4:27 pm on Apr 18, 2005 (gmt 0)

10+ Year Member



I manage a relatively new website for a private organization. We have around 400 email addresses for members. We expect to have 2,000 shortly. We want to periodically contact them directly. We do not run our own mail server. What is the best way to do these occasional direct contacts, through a mass email or some other method? If mass email, is there some way to exclude the addresses of other addressees from the message viewed by each recipient? Thanks.

lammert

6:07 pm on Apr 18, 2005 (gmt 0)

WebmasterWorld Senior Member 10+ Year Member Top Contributors Of The Month



First of all, welcome to WebmasterWorld!

If mass email, is there some way to exclude the addresses of other addressees from the message viewed by each recipient?
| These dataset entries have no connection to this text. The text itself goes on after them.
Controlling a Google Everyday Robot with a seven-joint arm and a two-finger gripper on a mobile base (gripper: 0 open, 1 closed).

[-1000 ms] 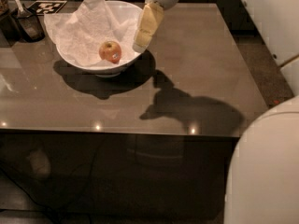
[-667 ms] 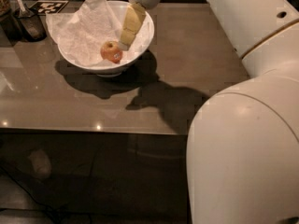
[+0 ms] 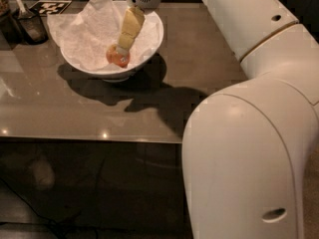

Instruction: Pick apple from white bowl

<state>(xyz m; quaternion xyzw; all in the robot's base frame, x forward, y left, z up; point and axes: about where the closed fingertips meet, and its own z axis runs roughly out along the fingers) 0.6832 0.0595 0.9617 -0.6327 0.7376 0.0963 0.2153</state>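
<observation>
In the upper left of the frame the white bowl [image 3: 153,40] sits on a glossy brown table [image 3: 60,108], lined with crumpled paper towel [image 3: 87,29] that spills over its left rim. The apple [image 3: 118,60] lies low in the bowl, a little left of its centre, resting on the paper. The gripper [image 3: 121,50] reaches down into the bowl from the top edge of the frame, its pale yellow tip right at the top of the apple and seemingly touching it; whether it is open or closed on the fruit cannot be told from this angle. The robot's large white arm [image 3: 259,133] fills the right side of the frame and throws a broad shadow across the table below the bowl. The step in hand appears to be the grasp itself. To do it well, the gripper should straddle the apple's widest part rather than press on its crown, since a small round fruit on loose paper will probably roll or sink aside under a push from above. The close should be firm but centred, catching apple only and no fold of towel, or the lining may be dragged up with it. The lift should then go straight up, clear of the right rim, before any sideways travel, so the bowl is not tipped or pulled along the slick tabletop.
</observation>
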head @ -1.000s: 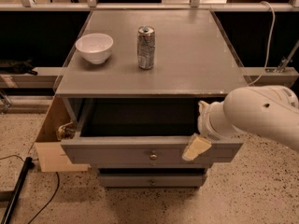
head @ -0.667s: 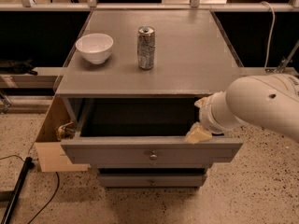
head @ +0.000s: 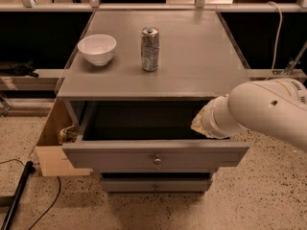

You can list the recipients in the Bcc field:

From: youraddress@yourdomain.com
To: dummyaddress@yourdomain.com
Bcc: user1@dom1.com; user2@dom2.com; ...

jezra

6:39 pm on Apr 18, 2005 (gmt 0)

10+ Year Member



If you do not run your own mail server but have access to a mail server, I would check to see if there is a limit on the number of BCC's you can have in a single email. My email server is limited to 300. From an email recipients point of view, I would not use BCC and would instead send directly to the end user.The reason being that emails with my address in the BCC field and not in the TO field set off my spam filter.

gumbo

7:23 pm on Apr 18, 2005 (gmt 0)

10+ Year Member



Thanks for the good advice, but I wasn't clear enough in my request. I am familiar with the BCC field. Do you know of any way to mail to a mailing group set up in your email program (I'm using Outlook Express)and have the addresses either inserted into the BCC field or not included at all (other than the addressee of the moment of course.)